Le parole che usiamo (e quelle che evitiamo accuratamente di usare) definiscono la nostra identità. E questo vale anche nel mondo della cucina e della ristorazione. Per anni, Google — una fonte cruciale per le inserzioni commerciali — aveva deciso di non includere la parola "palestinese" come categoria per le schede ristoranti che appaiono nelle ricerche e su Google Maps, nonostante nel suo elenco di categorie di cucina comparissero "israeliano", "libanese" e altri. Una leggerezza? Forse, ma visto il contesto politico e storico in cui viviamo, una leggerezza inaccettabile.
In una dichiarazione a Eater a gennaio, Google aveva anticipato che fosse in procinto di implementare un aggiornamento che avrebbe permesso ai ristoranti di auto-classificarsi come palestinesi. E ora, sembra essere possibile anche se essendo la modifica recenti i ristoranti palestinesi si trovano sotto la categoria mediorientali.
Duzan, un ristorante palestinese ad Astoria, Queens, ha pubblicato su Instagram screenshot della sua scheda Google come "ristorante palestinese", accanto a un'immagine della scheda precedente, in cui veniva chiamato "ristorante israeliano". Duzan ha commentato il cambiamento con "Notizie! Abbiamo lottato per questo da 15 anni!"
La cucina va ben oltre la mera preparazione di cibo; è tesoro di memorie e identità, un legame tangibile con la propria terra. Per il popolo palestinese, il cibo non è solo nutrimento, ma un mezzo per preservare la propria identità in un contesto di occupazione che minaccia di privarli non solo della terra, dell'acqua e dell'aria, ma anche della propria storia.
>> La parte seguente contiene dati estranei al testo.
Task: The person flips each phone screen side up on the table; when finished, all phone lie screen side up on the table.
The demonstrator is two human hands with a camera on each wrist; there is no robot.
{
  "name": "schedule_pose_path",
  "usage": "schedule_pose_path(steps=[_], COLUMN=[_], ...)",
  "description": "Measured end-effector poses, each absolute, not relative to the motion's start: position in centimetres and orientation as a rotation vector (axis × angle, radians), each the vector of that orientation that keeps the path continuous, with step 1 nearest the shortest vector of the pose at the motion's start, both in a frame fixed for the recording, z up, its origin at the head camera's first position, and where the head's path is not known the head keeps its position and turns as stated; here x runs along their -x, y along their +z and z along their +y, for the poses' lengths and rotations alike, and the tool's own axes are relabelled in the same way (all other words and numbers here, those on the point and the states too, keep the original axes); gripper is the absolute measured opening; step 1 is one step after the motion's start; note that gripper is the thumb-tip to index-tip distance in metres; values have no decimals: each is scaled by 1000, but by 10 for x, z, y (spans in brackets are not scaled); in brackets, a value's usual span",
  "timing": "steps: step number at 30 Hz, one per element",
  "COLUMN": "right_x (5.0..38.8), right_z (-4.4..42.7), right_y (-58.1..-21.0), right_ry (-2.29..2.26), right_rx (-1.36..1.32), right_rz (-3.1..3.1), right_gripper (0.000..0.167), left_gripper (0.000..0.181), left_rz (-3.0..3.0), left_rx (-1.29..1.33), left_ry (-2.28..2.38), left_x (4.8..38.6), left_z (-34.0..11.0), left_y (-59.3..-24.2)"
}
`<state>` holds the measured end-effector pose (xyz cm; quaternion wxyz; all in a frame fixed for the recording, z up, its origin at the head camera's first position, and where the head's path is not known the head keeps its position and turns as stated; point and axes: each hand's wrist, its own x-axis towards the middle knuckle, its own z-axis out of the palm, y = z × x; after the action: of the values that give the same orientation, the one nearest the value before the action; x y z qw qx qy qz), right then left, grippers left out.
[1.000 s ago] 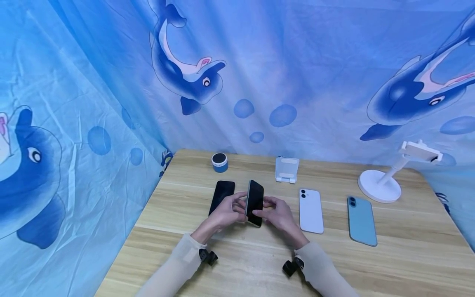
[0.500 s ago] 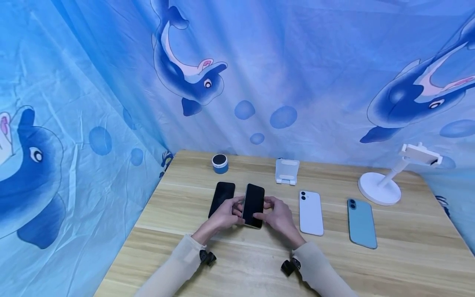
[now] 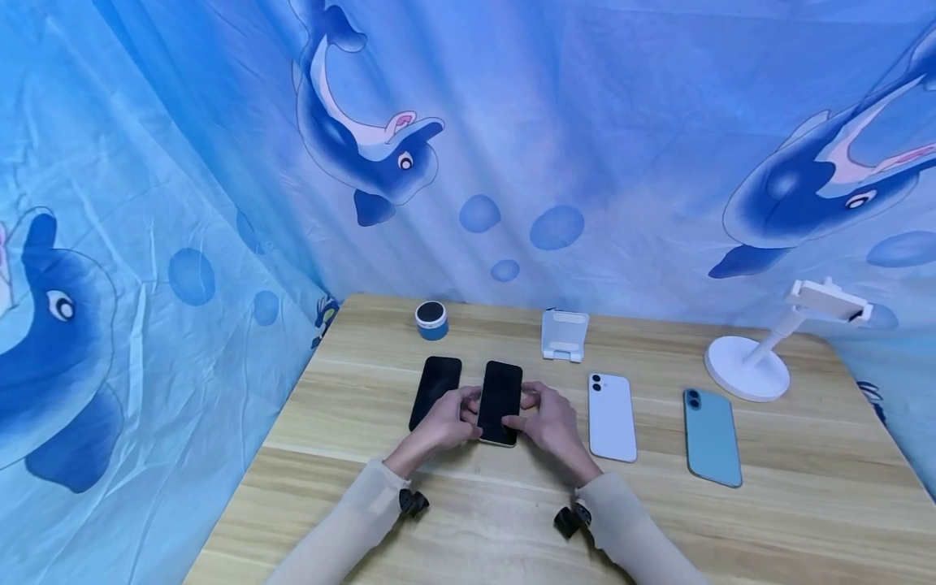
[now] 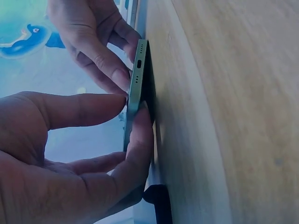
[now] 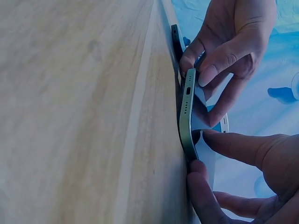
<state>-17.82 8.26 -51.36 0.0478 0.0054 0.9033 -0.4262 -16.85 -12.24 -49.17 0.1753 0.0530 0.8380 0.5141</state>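
Note:
A smartphone (image 3: 500, 404) with a dark screen and a pale green edge lies between both hands, screen up and nearly level. In the left wrist view its charging-port end (image 4: 138, 64) shows, with a narrow dark gap between its back and the table. My left hand (image 3: 447, 420) pinches the phone's left side near the bottom corner, thumb above and a finger beneath. From the other side my right hand (image 3: 548, 421) holds it, thumb on the screen and fingers at the edge. Just left of it, a second black-screened phone (image 3: 435, 390) lies face up, partly covered by the left hand.
Right of the hands lie a white phone (image 3: 613, 418) and a teal phone (image 3: 712, 437), both back up. Behind stand a small blue speaker-like cylinder (image 3: 432, 322), a white folding phone stand (image 3: 565, 335) and a white round-based stand (image 3: 749, 368). A dolphin-print curtain (image 3: 621, 146) borders the wooden table (image 3: 483, 528).
One second ago the phone stood tilted on its long edge. Both hands have turned it down to nearly flat, screen up. The other phones and stands have kept their places.

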Motion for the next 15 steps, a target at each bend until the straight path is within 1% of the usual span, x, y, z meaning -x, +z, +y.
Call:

Così come per le arti e la cultura palestinese, proteggere la tradizione culinaria significa mantenere vive le radici palestinesi attraverso aromi, sapori e colori che evocano la terra d'origine. In un contesto in cui l'occupazione cancella ogni traccia di identità, la cucina diventa un atto di resistenza, un modo per preservare la storia e la cultura di un popolo.